● **Exercise requirements**: Reproduce every line of the listing as written, apart from the pictures.

● **Given data**:
___
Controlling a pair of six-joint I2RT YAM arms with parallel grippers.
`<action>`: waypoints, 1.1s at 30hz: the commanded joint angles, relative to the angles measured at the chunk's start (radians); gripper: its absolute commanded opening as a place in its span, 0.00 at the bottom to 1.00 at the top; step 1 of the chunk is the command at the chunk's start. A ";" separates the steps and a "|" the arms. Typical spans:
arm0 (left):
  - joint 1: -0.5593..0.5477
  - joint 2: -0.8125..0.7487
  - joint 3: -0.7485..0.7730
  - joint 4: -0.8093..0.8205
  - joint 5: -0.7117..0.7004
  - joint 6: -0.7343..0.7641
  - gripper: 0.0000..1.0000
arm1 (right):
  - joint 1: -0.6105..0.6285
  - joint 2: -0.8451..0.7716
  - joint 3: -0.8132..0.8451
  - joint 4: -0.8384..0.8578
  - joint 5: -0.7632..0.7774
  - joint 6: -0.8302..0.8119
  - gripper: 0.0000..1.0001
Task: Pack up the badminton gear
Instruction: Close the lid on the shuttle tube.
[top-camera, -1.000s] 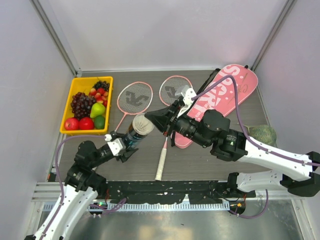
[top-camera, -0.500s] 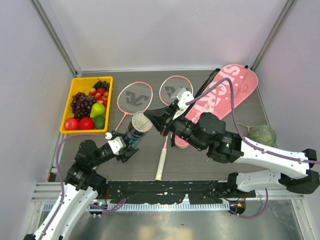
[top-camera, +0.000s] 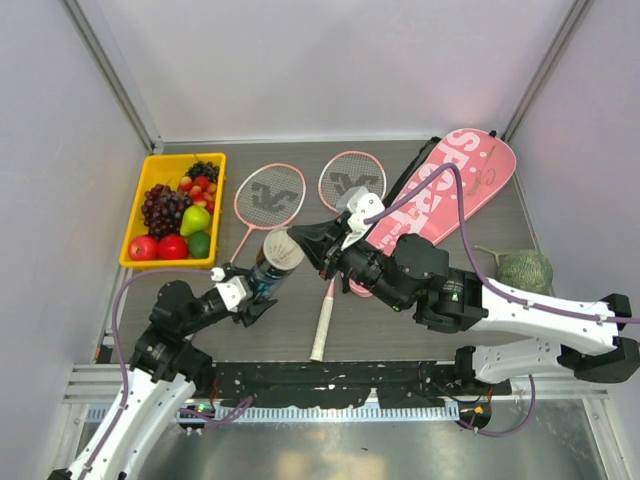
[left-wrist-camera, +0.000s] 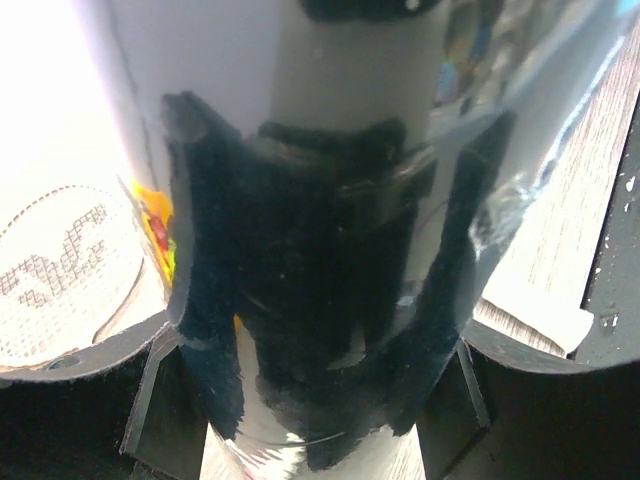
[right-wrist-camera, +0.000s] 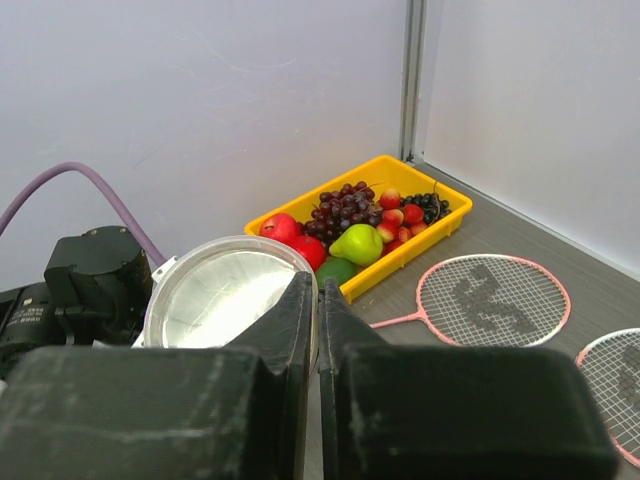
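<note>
We clamp the tube (top-camera: 275, 262) in our left claw (top-camera: 257, 288), its open mouth just before our closed, empty right claw (top-camera: 303, 240); we judge it must next go into the bag (top-camera: 485, 170) behind that claw.

Two rackets (top-camera: 270, 195) (top-camera: 347, 181) upper centre, one tube (top-camera: 274, 260), one pink bag (top-camera: 455, 190), one fruit tray (top-camera: 172, 157), one green netted ball (top-camera: 525, 270).

- A robotics lab test cell.
- Plain white panel walls (top-camera: 330, 70) joined by metal posts (top-camera: 115, 75) enclose a grey wood-grain worktop (top-camera: 280, 335).
- A cabled left robot arm (top-camera: 160, 340) and right robot arm (top-camera: 520, 310) are bolted to a rail (top-camera: 330, 375) at its near edge.
</note>
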 joint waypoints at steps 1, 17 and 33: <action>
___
● **Result of the task**:
Controlling a pair of six-joint I2RT YAM arms with parallel grippers.
`<action>`: waypoints, 1.1s at 30hz: the commanded joint angles, relative to the angles measured at the chunk's start (radians); gripper: its absolute commanded opening as a place in its span, 0.00 at the bottom to 1.00 at the top; step 1 of the chunk is the command at the chunk's start. A ";" separates the steps and a "|" the arms. Typical spans:
arm0 (left):
  - joint 1: -0.5593..0.5477
  - joint 2: -0.8125..0.7487
  - joint 3: -0.7485..0.7730
  - joint 4: -0.8093..0.8205
  - joint 5: -0.7117..0.7004
  - joint 6: -0.7343..0.7641
  - gripper: 0.0000..1.0000
arm1 (right):
  - joint 1: -0.6105..0.6285
  - joint 2: -0.8451..0.7716
  - joint 3: -0.8132..0.8451
  - joint 4: -0.8384..0.8578
  - joint 5: -0.7632..0.7774
  - joint 6: -0.8302..0.8119
  - gripper: 0.0000..1.0001
Task: Pack up the badminton gear
Instruction: Close the lid on the shuttle tube.
[top-camera, -1.000s] 
[top-camera, -0.500s] 
[top-camera, +0.000s] 
[left-wrist-camera, +0.000s] 
[right-wrist-camera, +0.000s] 
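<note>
We clamp the tube (top-camera: 275, 262) in our left claw (top-camera: 257, 288), its open mouth just before our closed, empty right claw (top-camera: 303, 240); we judge it must next go into the bag (top-camera: 485, 170) behind that claw.

Two rackets (top-camera: 270, 195) (top-camera: 347, 181) upper centre, one tube (top-camera: 274, 260), one pink bag (top-camera: 455, 190), one fruit tray (top-camera: 172, 157), one green netted ball (top-camera: 525, 270).

- A robotics lab test cell.
- Plain white panel walls (top-camera: 330, 70) joined by metal posts (top-camera: 115, 75) enclose a grey wood-grain worktop (top-camera: 280, 335).
- A cabled left robot arm (top-camera: 160, 340) and right robot arm (top-camera: 520, 310) are bolted to a rail (top-camera: 330, 375) at its near edge.
</note>
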 joint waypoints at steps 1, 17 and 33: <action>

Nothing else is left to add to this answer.